- What is expected:
Of the material below, the lines to be retyped are those from the line containing "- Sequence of" through the line containing "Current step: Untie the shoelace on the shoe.", inclusive; reproduce them exactly.

- Supplied data:
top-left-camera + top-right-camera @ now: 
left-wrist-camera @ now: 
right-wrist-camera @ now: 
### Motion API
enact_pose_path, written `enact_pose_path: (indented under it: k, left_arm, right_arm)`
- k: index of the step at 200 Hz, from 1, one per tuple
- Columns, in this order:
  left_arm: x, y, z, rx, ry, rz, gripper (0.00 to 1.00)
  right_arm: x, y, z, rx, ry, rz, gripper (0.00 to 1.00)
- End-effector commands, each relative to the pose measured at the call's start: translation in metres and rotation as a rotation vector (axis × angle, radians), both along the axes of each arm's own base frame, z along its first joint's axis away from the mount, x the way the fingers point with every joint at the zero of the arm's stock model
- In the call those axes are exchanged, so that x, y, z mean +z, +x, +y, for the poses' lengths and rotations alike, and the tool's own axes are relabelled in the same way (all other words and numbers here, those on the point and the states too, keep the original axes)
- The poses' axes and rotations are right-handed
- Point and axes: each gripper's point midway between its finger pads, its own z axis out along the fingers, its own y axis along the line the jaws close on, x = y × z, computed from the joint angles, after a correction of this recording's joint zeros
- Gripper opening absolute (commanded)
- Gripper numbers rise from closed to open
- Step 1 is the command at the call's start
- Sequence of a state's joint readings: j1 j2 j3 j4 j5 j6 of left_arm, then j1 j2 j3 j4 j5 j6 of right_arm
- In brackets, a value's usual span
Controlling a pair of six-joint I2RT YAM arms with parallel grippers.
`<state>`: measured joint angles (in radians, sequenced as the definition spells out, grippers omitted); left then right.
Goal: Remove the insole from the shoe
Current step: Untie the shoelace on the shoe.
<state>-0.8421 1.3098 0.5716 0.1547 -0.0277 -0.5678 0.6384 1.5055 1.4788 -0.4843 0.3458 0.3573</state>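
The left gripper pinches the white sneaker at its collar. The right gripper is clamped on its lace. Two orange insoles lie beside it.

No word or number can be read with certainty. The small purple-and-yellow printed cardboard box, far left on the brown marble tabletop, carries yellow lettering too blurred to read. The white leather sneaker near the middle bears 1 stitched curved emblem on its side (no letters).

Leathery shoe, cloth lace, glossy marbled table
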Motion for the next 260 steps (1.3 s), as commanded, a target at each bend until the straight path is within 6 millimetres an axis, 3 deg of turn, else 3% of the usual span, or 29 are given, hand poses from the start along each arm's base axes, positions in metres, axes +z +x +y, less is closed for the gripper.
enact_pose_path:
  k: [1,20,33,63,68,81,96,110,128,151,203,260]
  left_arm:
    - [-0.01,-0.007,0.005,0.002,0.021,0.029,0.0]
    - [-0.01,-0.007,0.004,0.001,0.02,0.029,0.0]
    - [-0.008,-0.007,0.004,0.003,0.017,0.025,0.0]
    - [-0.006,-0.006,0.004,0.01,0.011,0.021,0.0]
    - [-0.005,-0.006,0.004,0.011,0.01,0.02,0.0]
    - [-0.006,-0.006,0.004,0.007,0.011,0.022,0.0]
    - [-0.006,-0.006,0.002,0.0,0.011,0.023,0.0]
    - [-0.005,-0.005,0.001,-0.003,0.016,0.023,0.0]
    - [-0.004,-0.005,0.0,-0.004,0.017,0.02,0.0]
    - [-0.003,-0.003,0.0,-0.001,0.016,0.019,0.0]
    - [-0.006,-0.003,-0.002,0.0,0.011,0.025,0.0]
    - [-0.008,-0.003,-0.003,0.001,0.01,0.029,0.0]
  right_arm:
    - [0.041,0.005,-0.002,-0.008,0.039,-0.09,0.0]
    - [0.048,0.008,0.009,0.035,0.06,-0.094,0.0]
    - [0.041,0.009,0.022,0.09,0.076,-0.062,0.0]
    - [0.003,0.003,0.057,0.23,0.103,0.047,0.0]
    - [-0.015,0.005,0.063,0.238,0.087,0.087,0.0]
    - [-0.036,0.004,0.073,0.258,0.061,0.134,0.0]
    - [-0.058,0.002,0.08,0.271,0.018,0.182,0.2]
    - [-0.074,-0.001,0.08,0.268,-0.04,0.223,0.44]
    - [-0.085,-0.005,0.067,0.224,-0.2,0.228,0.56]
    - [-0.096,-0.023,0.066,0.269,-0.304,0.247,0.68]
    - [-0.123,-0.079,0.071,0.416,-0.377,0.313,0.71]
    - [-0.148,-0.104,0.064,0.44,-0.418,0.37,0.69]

- Worked solution:
- Sequence of a state's joint readings: j1 j2 j3 j4 j5 j6 of left_arm, then j1 j2 j3 j4 j5 j6 of right_arm
- In brackets, a value's usual span
Controlling a pair of six-joint I2RT YAM arms with parallel grippers.
`<state>`: measured joint angles (in radians, sequenced as the definition spells out, grippers omitted); left then right.
Goal: Remove the insole from the shoe
Current step: Untie the shoelace on the shoe.

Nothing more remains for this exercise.